Give all of the data below again exactly, and drop the images.

◆ ◆ ◆ ◆ ◆

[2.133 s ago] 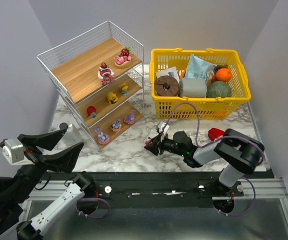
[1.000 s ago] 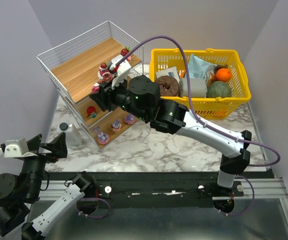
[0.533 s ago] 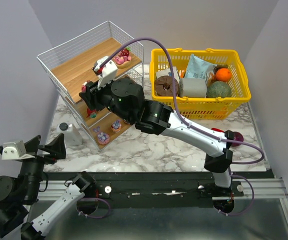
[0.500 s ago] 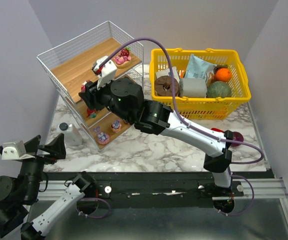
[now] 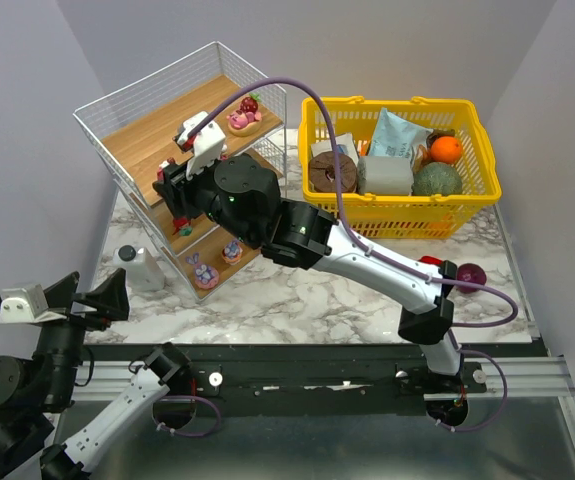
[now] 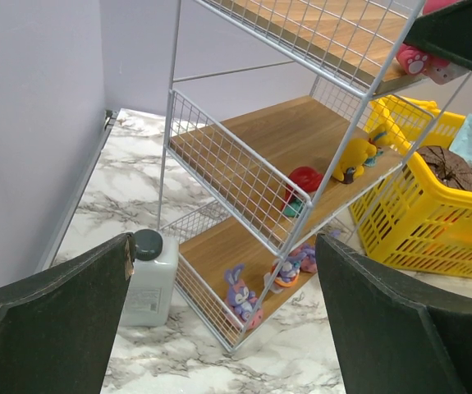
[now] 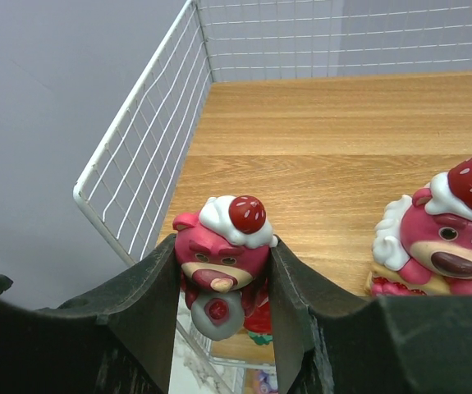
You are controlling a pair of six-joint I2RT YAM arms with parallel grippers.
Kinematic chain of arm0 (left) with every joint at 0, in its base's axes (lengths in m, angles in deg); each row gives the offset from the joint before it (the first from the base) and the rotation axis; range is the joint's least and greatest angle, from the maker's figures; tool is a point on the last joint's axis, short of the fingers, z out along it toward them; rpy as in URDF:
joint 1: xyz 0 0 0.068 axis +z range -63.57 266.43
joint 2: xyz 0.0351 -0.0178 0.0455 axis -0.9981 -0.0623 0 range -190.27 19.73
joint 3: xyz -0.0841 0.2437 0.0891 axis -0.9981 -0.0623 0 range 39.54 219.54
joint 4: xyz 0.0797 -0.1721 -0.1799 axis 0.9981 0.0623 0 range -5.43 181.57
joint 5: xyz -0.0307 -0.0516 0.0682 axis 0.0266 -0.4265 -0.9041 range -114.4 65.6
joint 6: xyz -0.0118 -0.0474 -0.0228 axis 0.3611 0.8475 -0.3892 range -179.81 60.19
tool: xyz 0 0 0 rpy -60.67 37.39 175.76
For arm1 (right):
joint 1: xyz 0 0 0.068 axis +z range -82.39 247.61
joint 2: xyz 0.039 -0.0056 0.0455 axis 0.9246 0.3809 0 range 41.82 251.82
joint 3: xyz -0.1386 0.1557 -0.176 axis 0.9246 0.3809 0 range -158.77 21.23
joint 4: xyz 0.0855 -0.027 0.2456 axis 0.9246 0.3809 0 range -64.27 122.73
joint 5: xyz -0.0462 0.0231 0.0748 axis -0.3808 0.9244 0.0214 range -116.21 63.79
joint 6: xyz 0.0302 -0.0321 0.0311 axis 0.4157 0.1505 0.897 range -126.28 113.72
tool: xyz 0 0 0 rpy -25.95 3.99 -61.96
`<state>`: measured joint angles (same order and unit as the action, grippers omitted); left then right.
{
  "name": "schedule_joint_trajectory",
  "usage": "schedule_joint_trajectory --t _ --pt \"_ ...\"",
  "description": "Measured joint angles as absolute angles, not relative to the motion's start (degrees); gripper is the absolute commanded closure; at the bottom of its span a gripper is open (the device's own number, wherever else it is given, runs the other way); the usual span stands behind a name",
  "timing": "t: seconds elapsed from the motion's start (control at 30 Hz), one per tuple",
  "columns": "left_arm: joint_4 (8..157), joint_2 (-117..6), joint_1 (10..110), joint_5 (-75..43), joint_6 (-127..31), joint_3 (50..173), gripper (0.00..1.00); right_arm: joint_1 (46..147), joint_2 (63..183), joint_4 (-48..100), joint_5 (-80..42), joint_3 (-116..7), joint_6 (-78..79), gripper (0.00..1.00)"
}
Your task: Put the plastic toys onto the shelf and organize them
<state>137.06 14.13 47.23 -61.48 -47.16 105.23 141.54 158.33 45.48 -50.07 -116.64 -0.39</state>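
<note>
My right gripper (image 7: 223,250) is shut on a pink bear toy (image 7: 222,253) with a white and red cap. It holds the toy at the front left edge of the shelf's top board (image 7: 326,139). In the top view the right gripper (image 5: 174,180) reaches over the shelf (image 5: 152,140). A second pink bear (image 7: 449,238) stands on the top board to the right, and a strawberry toy (image 5: 244,115) stands further along. The middle tier holds a yellow duck (image 6: 352,156) and a red toy (image 6: 304,179). A purple bunny (image 6: 240,287) and other purple toys (image 6: 289,271) are on the bottom tier. My left gripper (image 6: 223,328) is open and empty, low at the near left.
A yellow basket (image 5: 467,205) of groceries stands right of the shelf. A white bottle (image 5: 132,265) stands on the marble by the shelf's left foot. A red pepper (image 5: 429,263) and a dark purple ball (image 5: 470,272) lie at the right, near the right arm's base.
My right arm swung from the table in front up to the shelf with the pink bear, then moved left along the top tier. The left arm drew back and lowered.
</note>
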Motion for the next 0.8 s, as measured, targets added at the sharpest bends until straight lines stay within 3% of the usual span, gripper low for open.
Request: schedule_joint_trajectory --t 0.47,0.8 --pt "137.06 14.76 46.64 -61.51 -47.14 105.21 0.01 141.54 160.36 45.96 -49.96 -119.43 -3.17 0.41" --pt "137.06 15.57 46.46 -61.53 -47.14 105.21 0.01 141.52 161.17 48.4 -49.67 -120.33 -4.5 0.39"
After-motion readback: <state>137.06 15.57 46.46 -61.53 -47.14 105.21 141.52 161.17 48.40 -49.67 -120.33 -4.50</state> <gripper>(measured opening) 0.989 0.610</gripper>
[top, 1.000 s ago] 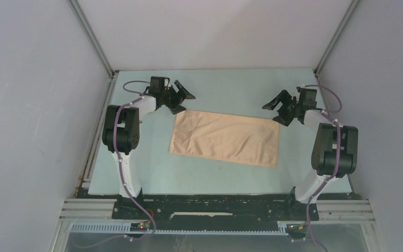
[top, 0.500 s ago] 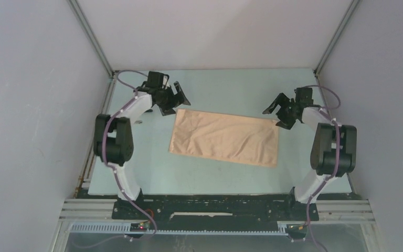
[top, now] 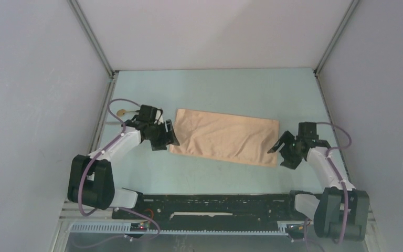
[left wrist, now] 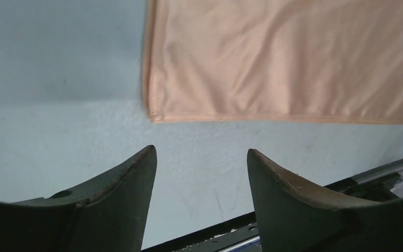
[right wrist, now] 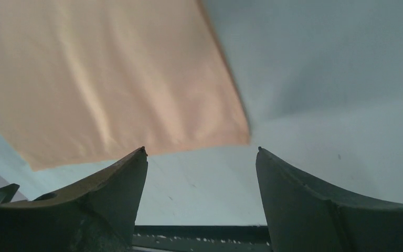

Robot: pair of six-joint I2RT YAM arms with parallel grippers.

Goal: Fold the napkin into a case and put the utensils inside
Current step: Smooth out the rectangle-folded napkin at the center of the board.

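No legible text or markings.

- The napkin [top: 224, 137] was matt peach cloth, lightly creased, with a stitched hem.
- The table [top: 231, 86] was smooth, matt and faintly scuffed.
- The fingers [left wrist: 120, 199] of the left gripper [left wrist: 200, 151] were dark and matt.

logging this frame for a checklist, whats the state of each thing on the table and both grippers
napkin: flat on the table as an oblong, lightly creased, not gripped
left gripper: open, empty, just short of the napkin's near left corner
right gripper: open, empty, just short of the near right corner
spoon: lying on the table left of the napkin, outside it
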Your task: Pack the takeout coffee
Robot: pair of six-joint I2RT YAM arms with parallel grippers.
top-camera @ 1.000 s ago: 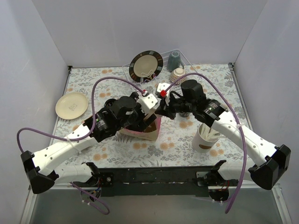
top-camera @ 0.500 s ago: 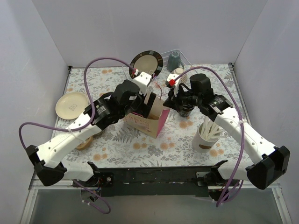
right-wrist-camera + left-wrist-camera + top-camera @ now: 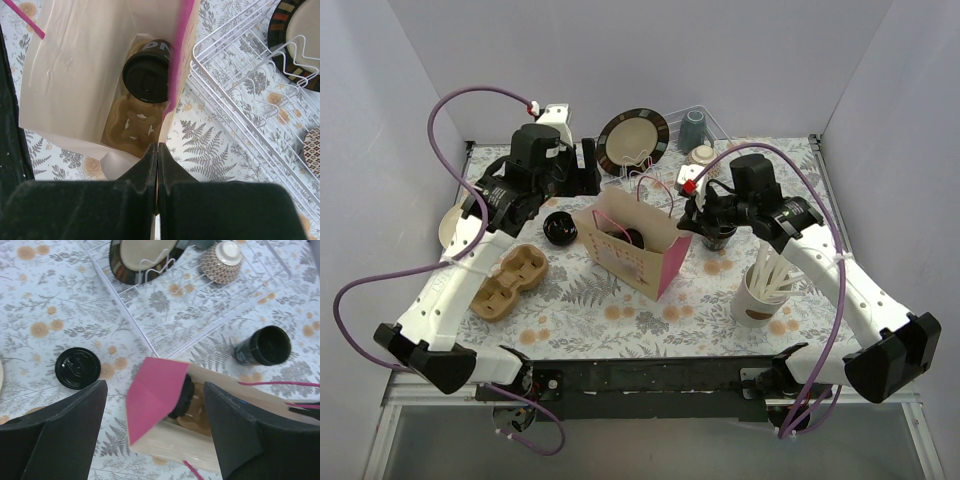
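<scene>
Takeout coffee [image 3: 146,76] in bag [image 3: 625,265]; left hand [image 3: 155,387] now clear, wide, empty; right hand [image 3: 157,151] tight on bag rim.

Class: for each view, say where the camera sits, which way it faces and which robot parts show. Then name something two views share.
Top external: above and behind the bases, facing down at the table; both arms show whole.
Left wrist: on the left arm, facing down at the pink bag; its open left claw frames the bottom.
Right wrist: facing down into the bag; right claw shut on its rim.
Shared: both wrist views show the lidded cup inside.
</scene>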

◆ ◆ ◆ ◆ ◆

_Solution to this problem_
[2.133 s ago] 
[1.000 s ago] 
[0.533 s ago] 
[0.500 s ago] 
[now] 
[now] 
[now] 
You are controlling a pair of six-joint I2RT YAM arms with parallel grippers.
Kinematic chain of arm0 (left) with every joint at 0, in its base's axes (lengths in m, angles in deg); each row gives the offset from the joint before it (the first from the base) and the rotation axis; range is the joint's least and greatest angle, from the maker's figures; tool is a point on the last joint's axis, short of the fingers, z out along it toward them; rpy as in URDF:
joint 1: xyz 0 0 0.068 axis +z range -63.57 266.43
joint 2: xyz 0.0351 -0.0178 0.0455 axis -0.9981 -0.0623 0 range -190.27 19.73
joint 3: xyz -0.0841 0.2437 0.0891 axis -0.9981 -0.0623 0 range 39.54 219.54
joint 4: xyz 0.0797 -0.1721 -0.1799 axis 0.9981 0.0623 0 range -5.43 181.57
joint 5: xyz -0.0307 -0.0516 0.0682 axis 0.0266 -0.4265 -0.9041 range -114.4 65.6
joint 6: xyz -0.0118 -0.0474 -0.0228 axis 0.3611 0.8475 -0.3892 range -179.81 60.19
tool: xyz 0 0 0 rpy -60.67 37.39 175.76
For arm1 (right):
joint 1: xyz 0 0 0.068 axis +z range -82.39 247.61
joint 2: xyz 0.039 -0.0056 0.0455 axis 0.9246 0.3809 0 range 41.82 251.82
joint 3: xyz -0.1386 0.1557 -0.176 axis 0.9246 0.3809 0 range -158.77 21.23
joint 4: xyz 0.0855 -0.027 0.2456 axis 0.9246 0.3809 0 range -64.27 122.73
joint 5: xyz -0.0462 0.0231 0.0748 axis -0.3808 0.9244 0.0214 range -116.21 63.79
joint 6: xyz 0.0302 -0.0321 0.0311 axis 0.4157 0.1505 0.897 range -126.28 113.72
tool: xyz 0 0 0 rpy -25.95 3.99 -61.96
`<state>`: measured joint angles (same order and unit as the action, grippers omitted); left then right.
{
  "name": "schedule_joint_trajectory",
  "usage": "schedule_joint_trajectory --t _ --pt \"_ ...\"",
  "description": "Measured joint angles as absolute angles, not relative to the motion's start (degrees); gripper is the absolute commanded closure; at the bottom of its span a gripper is open (the device's own number, wherever else it is given, runs the other way); the usual span stands behind a name",
  "timing": "t: seconds elapsed from the motion's start (control at 30 Hz), one per tuple",
  "columns": "left_arm: joint_4 (8..157), joint_2 (-117..6), joint_1 (10..110), joint_5 (-75..43), joint_6 (-127..31), joint_3 (50..173), gripper (0.00..1.00); right_arm: joint_1 (46..147), joint_2 (63..183), joint_4 (-48..100), joint_5 (-80..42), joint_3 (-116..7), joint_6 (-78..79), gripper (0.00..1.00)"
}
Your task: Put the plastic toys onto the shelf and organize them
<state>137.06 14.13 47.23 -61.48 -47.16 105.23 141.54 158.33 45.48 -50.07 -116.64 -0.39</state>
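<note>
My right gripper (image 7: 223,250) is shut on a pink bear toy (image 7: 222,253) with a white and red cap. It holds the toy at the front left edge of the shelf's top board (image 7: 326,139). In the top view the right gripper (image 5: 174,180) reaches over the shelf (image 5: 152,140). A second pink bear (image 7: 449,238) stands on the top board to the right, and a strawberry toy (image 5: 244,115) stands further along. The middle tier holds a yellow duck (image 6: 352,156) and a red toy (image 6: 304,179). A purple bunny (image 6: 240,287) and other purple toys (image 6: 289,271) are on the bottom tier. My left gripper (image 6: 223,328) is open and empty, low at the near left.
A yellow basket (image 5: 467,205) of groceries stands right of the shelf. A white bottle (image 5: 132,265) stands on the marble by the shelf's left foot. A red pepper (image 5: 429,263) and a dark purple ball (image 5: 470,272) lie at the right, near the right arm's base.
My right arm swung from the table in front up to the shelf with the pink bear, then moved left along the top tier. The left arm drew back and lowered.
</note>
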Motion for the next 0.8 s, as measured, targets added at the sharpest bends until straight lines stay within 3% of the usual span, gripper low for open.
Request: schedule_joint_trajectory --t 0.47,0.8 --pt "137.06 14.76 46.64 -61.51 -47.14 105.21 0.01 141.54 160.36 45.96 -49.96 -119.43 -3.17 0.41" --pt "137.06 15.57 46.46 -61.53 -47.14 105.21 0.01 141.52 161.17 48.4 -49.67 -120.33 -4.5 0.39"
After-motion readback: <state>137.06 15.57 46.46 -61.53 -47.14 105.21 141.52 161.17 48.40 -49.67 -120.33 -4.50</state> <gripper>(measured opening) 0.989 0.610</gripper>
[top, 1.000 s ago] 
[top, 0.500 s ago] 
[top, now] 
[left wrist, now] 
[right wrist, now] 

Robot: pair of six-joint I2RT YAM arms with parallel grippers.

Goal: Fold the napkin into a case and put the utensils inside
Current step: Smooth out the rectangle-folded napkin at the center of the board.

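No legible text or markings.

- The napkin [top: 224, 137] was matt peach cloth, lightly creased, with a stitched hem.
- The table [top: 231, 86] was smooth, matt and faintly scuffed.
- The fingers [left wrist: 120, 199] of the left gripper [left wrist: 200, 151] were dark and matt.

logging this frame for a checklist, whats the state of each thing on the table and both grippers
napkin: flat on the table as an oblong, lightly creased, not gripped
left gripper: open, empty, just short of the napkin's near left corner
right gripper: open, empty, just short of the near right corner
spoon: lying on the table left of the napkin, outside it
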Your task: Pack the takeout coffee
Robot: pair of six-joint I2RT YAM arms with parallel grippers.
top-camera @ 1.000 s ago: 
top-camera @ 0.500 s ago: 
right-wrist-camera + left-wrist-camera + top-camera @ now: 
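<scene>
Takeout coffee [image 3: 146,76] in bag [image 3: 625,265]; left hand [image 3: 155,387] now clear, wide, empty; right hand [image 3: 157,151] tight on bag rim.

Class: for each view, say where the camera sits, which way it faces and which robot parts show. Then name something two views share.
Top external: above and behind the bases, facing down at the table; both arms show whole.
Left wrist: on the left arm, facing down at the pink bag; its open left claw frames the bottom.
Right wrist: facing down into the bag; right claw shut on its rim.
Shared: both wrist views show the lidded cup inside.
</scene>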

No further output is required here.